▸ The task
Every line of the material must be set down again without alteration.
────────────────────
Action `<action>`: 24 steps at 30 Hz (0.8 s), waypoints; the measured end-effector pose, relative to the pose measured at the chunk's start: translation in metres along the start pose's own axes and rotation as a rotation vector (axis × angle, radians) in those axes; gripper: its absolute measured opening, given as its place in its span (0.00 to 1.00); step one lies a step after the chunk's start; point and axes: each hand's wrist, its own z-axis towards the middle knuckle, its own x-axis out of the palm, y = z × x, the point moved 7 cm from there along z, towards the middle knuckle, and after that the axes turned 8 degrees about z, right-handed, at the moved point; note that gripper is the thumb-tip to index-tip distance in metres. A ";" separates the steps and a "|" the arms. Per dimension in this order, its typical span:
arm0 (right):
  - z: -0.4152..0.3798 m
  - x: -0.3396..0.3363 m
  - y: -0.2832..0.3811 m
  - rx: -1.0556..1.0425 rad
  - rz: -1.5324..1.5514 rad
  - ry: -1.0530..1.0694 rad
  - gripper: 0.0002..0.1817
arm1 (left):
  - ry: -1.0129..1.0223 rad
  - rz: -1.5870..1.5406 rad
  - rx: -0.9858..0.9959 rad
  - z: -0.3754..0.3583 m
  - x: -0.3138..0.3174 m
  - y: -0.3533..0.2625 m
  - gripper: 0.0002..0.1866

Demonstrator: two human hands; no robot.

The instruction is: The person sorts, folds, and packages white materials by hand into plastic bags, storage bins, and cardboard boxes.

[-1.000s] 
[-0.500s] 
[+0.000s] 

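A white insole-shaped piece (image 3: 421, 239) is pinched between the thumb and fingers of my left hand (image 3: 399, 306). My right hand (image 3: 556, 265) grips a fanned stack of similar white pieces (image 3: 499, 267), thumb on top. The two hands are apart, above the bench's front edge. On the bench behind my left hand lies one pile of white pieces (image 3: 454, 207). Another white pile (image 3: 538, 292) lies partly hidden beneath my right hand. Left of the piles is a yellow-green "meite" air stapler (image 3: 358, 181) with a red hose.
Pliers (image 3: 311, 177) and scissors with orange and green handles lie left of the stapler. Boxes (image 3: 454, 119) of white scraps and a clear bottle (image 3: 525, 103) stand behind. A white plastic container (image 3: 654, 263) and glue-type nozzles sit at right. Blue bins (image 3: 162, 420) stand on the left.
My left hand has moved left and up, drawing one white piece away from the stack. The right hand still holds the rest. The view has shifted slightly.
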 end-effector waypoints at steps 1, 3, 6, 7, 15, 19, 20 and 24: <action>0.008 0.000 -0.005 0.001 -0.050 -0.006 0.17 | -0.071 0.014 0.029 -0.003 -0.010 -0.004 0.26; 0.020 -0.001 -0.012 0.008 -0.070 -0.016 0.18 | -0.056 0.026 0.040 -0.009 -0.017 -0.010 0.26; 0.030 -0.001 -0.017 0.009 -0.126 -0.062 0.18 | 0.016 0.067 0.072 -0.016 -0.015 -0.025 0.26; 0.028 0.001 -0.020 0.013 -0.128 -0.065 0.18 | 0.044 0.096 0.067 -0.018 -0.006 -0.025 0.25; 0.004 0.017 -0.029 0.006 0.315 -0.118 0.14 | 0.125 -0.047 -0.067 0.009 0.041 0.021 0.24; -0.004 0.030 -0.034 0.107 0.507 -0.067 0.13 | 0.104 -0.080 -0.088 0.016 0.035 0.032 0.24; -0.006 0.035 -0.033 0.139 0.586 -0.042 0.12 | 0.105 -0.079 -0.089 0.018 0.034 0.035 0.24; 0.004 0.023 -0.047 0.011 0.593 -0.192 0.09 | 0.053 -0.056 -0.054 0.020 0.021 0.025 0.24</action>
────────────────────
▸ Answer below
Action `<action>`: 24 steps at 30 Hz (0.8 s), waypoints; the measured end-effector pose, relative to the pose measured at the chunk's start: translation in metres along the start pose's own axes and rotation as a rotation vector (axis × angle, radians) in those axes; gripper: its absolute measured opening, given as its place in its span (0.00 to 1.00); step one lies a step after the chunk's start; point and axes: each hand's wrist, its own z-axis towards the middle knuckle, its own x-axis out of the palm, y = z × x, the point moved 7 cm from there along z, towards the middle knuckle, and after that the axes turned 8 degrees about z, right-handed, at the moved point; note that gripper is the thumb-tip to index-tip distance in metres. A ";" separates the steps and a "|" the arms. Per dimension in this order, its typical span:
arm0 (right):
  - z: -0.4152..0.3798 m
  - x: -0.3396..0.3363 m
  - y: -0.2832..0.3811 m
  - rx: -1.0556..1.0425 rad
  - rz: -1.5324..1.5514 rad
  - ry: -1.0530..1.0694 rad
  - gripper: 0.0002..0.1817
arm1 (left):
  - ry: -1.0129..1.0223 rad
  - rz: -1.5870..1.5406 rad
  - rx: -0.9858..0.9959 rad
  - z: -0.3754..0.3583 m
  - x: -0.3138..0.3174 m
  - y: -0.3533..0.2625 m
  - gripper: 0.0002..0.1866

Demonstrator: two human hands; no robot.

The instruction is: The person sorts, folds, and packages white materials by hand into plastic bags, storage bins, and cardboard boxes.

[-1.000s] 
[-0.500s] 
[+0.000s] 

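A white insole-shaped piece (image 3: 421, 239) is pinched between the thumb and fingers of my left hand (image 3: 399, 306). My right hand (image 3: 556, 265) grips a fanned stack of similar white pieces (image 3: 499, 267), thumb on top. The two hands are apart, above the bench's front edge. On the bench behind my left hand lies one pile of white pieces (image 3: 454, 207). Another white pile (image 3: 538, 292) lies partly hidden beneath my right hand. Left of the piles is a yellow-green "meite" air stapler (image 3: 358, 181) with a red hose.
Pliers (image 3: 311, 177) and scissors with orange and green handles lie left of the stapler. Boxes (image 3: 454, 119) of white scraps and a clear bottle (image 3: 525, 103) stand behind. A white plastic container (image 3: 654, 263) and glue-type nozzles sit at right. Blue bins (image 3: 162, 420) stand on the left.
My left hand has moved left and up, drawing one white piece away from the stack. The right hand still holds the rest. The view has shifted slightly.
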 end-effector waypoints at steps 1, 3, 6, 7, 15, 19, 20 and 24: <action>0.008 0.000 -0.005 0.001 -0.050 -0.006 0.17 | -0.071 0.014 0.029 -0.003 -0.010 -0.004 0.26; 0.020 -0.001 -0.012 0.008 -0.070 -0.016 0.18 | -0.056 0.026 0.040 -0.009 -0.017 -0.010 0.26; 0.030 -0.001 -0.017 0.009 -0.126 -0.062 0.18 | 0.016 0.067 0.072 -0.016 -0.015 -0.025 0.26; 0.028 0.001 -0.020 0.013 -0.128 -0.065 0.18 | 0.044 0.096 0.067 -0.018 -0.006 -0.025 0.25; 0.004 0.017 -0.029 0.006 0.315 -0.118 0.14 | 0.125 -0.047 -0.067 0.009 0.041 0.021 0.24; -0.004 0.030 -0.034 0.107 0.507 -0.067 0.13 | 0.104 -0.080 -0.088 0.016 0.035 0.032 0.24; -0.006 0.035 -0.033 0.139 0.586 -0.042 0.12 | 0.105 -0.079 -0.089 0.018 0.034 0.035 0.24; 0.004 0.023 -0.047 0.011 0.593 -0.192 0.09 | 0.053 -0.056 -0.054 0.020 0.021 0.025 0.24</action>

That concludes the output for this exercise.